Since that time, not a single study dealt with the photobionts of these cyanolichens, although a powerful approach to taxonomically assign cyanobacteria arose in 2014 (Komárek et al., 2014). The so-called polyphasic approach as the golden standard to apply and interpret the phylogenetic position of cyanobacteria facilitates a closer look in order to untangle the black box of photobiont diversity in cyanolichens. However, as scientific work on these lichens as well as herbarium material is highly limited and the isolation of their photobionts is a sophisticated process hampered by the exceptionally slow growth, this work is restricted and could not find general patterns in the photobiont diversity. Our study showed that the photobionts of the lichen genus Peltula comprise specimens at least from the cyanobacterial genus Aliterella and the novel genus Pseudocyanosarcina (Figure 1A) and also from a yet to be described third genus (Figure 1C). Part of this study was also two specimens identified as Peltula clavata from Australia whose photobionts could be identified as Aliterella compacta sp. nov. and Pseudocyanosarcina phycocyania gen. nov. et sp. nov., indicating either a low photobiont specificity of P. clavata, two different Peltula species that can only be unveiled by phylogenetic approaches for the mycobiont, or that one of the two isolation procedures did not hit the true photobiont but rather an accompanying external cyanobacterium. In addition, the photobiont of the lichen species P. capensis from South Africa could be determined as Aliterella gigantea sp. nov., while the photobiont of P. clavata from the same location supports the establishment of a new genus related to Pseudocyanosarcina (Figure 1C). Although no clear photobiont genus could be assigned to the lichen genus Peltula in this study, it can be stated that no photobiont of the four investigated lichen specimens fell within the cluster of Chroococcidiopsis sensu stricto. It remains open if this pattern will be changed during future investigations on other Peltula species.
So far, the cyanolichen species Peccania cerebriformis was reported from the Canary Islands, Spain (Henssen et al., 1985), Teheran, Iran (Shahla et al., 2008), and the Canary Islands, Spain (Schultz and van den Boom, 2007), but besides morphological evidence (Büdel and Henssen, 1983), this is the first study to apply the polyphasic approach to photobionts from this lichen genus, assigning it to the cyanobacterial genus Sinocapsa as Sinocapsa ellipsoidea sp. nov. (Figures 1A,C).

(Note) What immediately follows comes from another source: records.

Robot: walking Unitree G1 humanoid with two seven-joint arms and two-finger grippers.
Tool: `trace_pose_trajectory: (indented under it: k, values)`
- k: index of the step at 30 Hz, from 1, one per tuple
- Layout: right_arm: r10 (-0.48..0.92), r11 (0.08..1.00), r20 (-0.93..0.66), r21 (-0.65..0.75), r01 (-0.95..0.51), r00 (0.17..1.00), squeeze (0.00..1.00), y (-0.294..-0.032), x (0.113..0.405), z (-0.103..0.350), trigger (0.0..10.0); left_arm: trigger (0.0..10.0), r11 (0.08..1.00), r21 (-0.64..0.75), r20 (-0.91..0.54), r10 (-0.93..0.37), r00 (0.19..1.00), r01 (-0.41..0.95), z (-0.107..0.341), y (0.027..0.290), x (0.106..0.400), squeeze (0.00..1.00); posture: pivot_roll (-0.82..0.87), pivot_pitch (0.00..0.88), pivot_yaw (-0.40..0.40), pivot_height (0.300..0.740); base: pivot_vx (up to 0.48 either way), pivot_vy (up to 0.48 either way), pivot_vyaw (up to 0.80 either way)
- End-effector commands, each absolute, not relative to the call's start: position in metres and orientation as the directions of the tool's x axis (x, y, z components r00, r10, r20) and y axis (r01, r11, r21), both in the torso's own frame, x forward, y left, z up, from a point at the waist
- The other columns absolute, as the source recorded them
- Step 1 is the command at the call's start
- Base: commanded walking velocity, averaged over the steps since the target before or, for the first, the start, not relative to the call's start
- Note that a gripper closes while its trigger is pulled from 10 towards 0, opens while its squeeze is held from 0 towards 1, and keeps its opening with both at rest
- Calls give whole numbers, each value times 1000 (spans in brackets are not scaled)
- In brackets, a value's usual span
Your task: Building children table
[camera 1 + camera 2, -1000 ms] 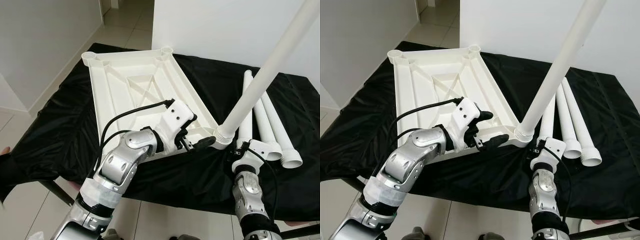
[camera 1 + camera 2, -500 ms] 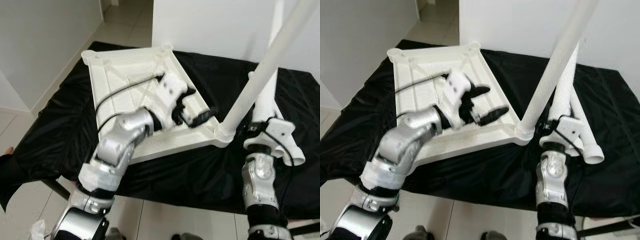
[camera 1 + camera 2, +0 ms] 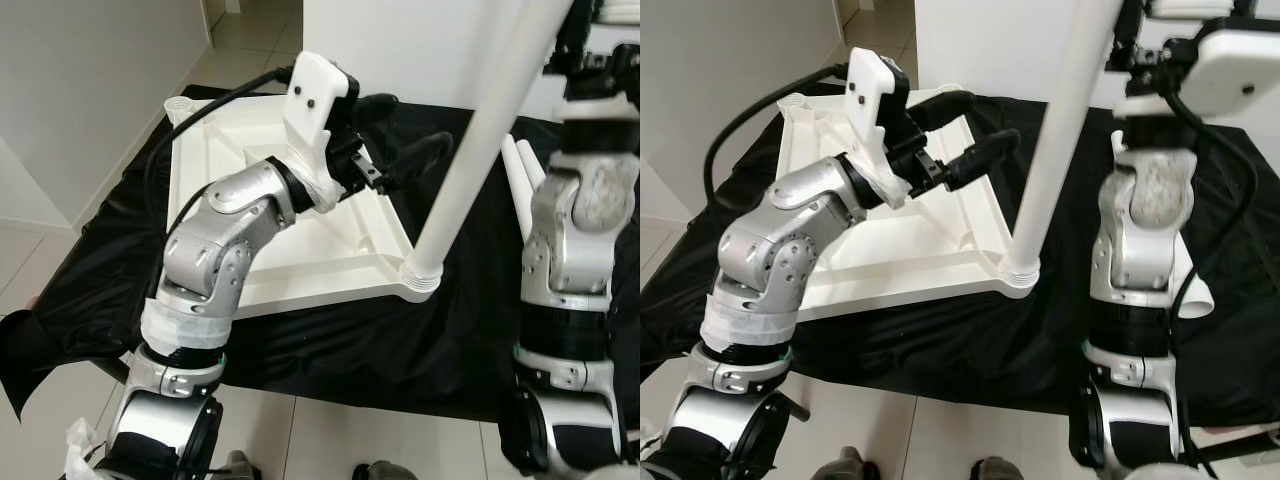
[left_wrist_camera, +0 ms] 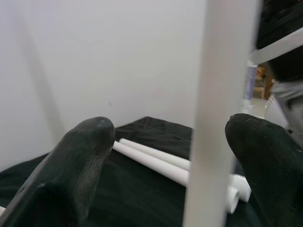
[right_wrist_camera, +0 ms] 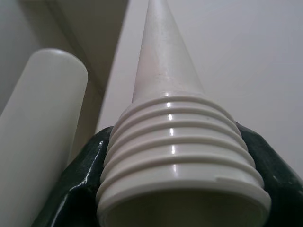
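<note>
In the eye views I see the white tabletop lying upside down on the bench, which is draped in black cloth. One white leg stands in the tabletop's near right corner socket and leans up and away past the top of the frame. My left end effector hangs above the tabletop's right edge, just left of that leg, fingers spread and holding nothing. My right arm is raised at the right, its wrist at the top of the frame; spare legs lie on the cloth behind it. In the left wrist view, my two black fingertips stand wide apart with the standing leg crossing between them, nearer one tip, touching neither, and spare legs on the cloth beyond. In the right wrist view, my right end effector is clenched on a leg at its threaded end, which points back at the camera, with another white leg alongside.
</note>
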State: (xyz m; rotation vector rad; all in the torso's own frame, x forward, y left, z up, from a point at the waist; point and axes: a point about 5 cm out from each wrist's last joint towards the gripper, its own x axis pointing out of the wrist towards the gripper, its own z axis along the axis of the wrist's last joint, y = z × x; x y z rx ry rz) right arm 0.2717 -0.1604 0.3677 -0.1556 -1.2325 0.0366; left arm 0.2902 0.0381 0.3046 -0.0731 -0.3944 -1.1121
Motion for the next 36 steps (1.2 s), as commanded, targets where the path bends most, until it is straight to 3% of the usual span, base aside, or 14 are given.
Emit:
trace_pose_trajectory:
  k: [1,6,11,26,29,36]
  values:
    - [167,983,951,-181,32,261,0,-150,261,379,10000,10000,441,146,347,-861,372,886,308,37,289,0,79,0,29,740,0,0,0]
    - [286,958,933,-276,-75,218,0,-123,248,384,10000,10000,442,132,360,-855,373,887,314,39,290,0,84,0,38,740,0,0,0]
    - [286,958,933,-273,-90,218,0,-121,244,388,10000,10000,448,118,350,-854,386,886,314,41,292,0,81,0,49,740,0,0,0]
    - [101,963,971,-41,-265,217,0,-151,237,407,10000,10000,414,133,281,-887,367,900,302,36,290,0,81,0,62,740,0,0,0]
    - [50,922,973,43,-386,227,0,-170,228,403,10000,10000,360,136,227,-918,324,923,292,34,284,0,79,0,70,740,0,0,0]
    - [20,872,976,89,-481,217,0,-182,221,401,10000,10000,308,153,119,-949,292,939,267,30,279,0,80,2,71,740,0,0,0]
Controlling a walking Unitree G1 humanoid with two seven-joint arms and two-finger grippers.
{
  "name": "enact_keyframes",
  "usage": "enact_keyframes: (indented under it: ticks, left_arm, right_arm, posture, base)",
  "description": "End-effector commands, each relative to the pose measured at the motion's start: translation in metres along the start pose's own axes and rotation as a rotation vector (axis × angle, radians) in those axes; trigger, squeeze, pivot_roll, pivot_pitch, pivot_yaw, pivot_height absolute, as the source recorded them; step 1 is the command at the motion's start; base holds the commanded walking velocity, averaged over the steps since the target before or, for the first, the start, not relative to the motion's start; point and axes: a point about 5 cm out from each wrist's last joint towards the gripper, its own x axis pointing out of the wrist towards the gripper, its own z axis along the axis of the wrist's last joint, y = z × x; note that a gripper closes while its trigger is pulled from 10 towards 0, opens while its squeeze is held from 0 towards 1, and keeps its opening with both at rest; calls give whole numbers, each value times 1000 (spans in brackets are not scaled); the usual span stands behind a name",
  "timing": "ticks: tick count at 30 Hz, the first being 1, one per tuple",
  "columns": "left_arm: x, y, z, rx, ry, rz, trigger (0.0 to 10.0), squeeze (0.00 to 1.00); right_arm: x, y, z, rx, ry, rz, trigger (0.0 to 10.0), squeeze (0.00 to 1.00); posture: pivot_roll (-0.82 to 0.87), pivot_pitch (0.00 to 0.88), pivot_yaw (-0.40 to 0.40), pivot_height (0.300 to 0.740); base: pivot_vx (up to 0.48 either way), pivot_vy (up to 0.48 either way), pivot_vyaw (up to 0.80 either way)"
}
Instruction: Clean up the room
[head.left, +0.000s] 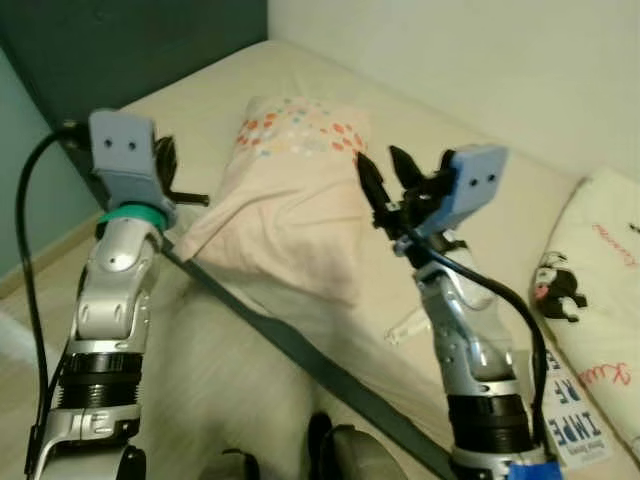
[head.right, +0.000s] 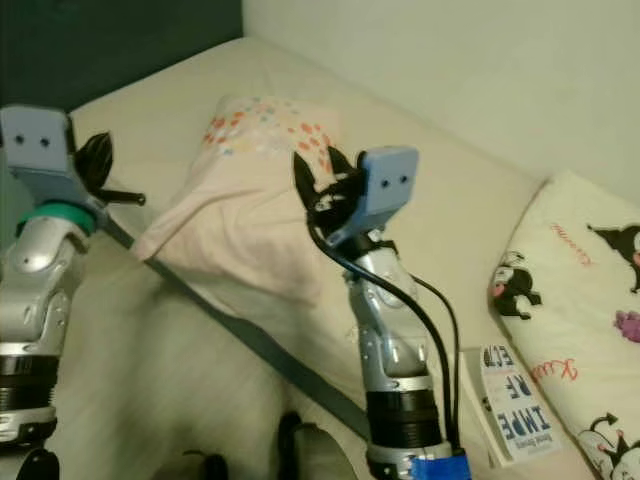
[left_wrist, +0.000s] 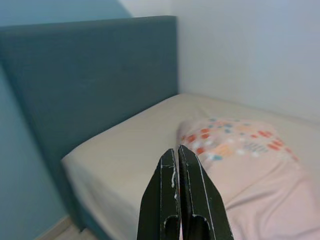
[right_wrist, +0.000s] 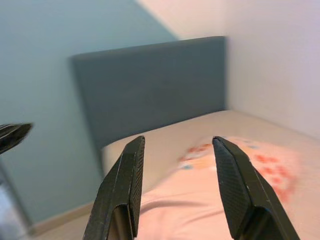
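The wide bed with the cream-coloured sheet (head.left: 200, 110) is sitting against a dark teal upholstered headboard (left_wrist: 90, 85), with its far side running along a pale wall. A soft pink pillow with a band of orange and blue dots (head.left: 290, 190) is lying flat on it near the head end. Further down, a white plush cushion printed with black cartoon figures (head.right: 570, 330) is resting by the wall, and a small white booklet with bold black lettering (head.right: 520, 405) is lying just beside it.

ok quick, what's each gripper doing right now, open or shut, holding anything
Left gripper: shut, holding nothing, raised by the bed's edge.
Right gripper: open, holding nothing, raised over the pink pillow.
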Motion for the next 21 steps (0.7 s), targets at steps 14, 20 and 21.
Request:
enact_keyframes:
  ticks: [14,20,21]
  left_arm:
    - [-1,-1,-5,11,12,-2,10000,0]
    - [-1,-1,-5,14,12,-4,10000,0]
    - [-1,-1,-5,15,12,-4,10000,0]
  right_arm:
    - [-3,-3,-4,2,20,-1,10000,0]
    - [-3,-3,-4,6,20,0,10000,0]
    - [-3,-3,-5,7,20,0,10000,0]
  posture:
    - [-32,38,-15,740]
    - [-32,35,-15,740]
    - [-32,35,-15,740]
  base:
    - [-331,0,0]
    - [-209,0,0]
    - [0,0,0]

The photobionts of the two European lichens Gonohymenia sp. (Czechia) and Lichinella cribellifera (Canary Islands, Spain) could both be assigned to the heterocytous genus Komarekiella, while the photobiont from the Australian specimen represented a member of the novel genus Compactococcus that clustered together with nostocalean strains (Figures 1A,C). Interestingly, this strain did not share morphological features with nostocalean genera but with Chroococcidiopsidales (Figure 6). It remains unanswered if a missing photobiont pattern within the lichen genus Gonohymenia is caused by geographic distances, photobiont selectivity in specific Gonohymenia species, or photobiont availability.
However, our study highlights that more attention needs to be paid to lichen members of the order Lichinales for clarification on the raised questions, a big black box that now got further enlightened.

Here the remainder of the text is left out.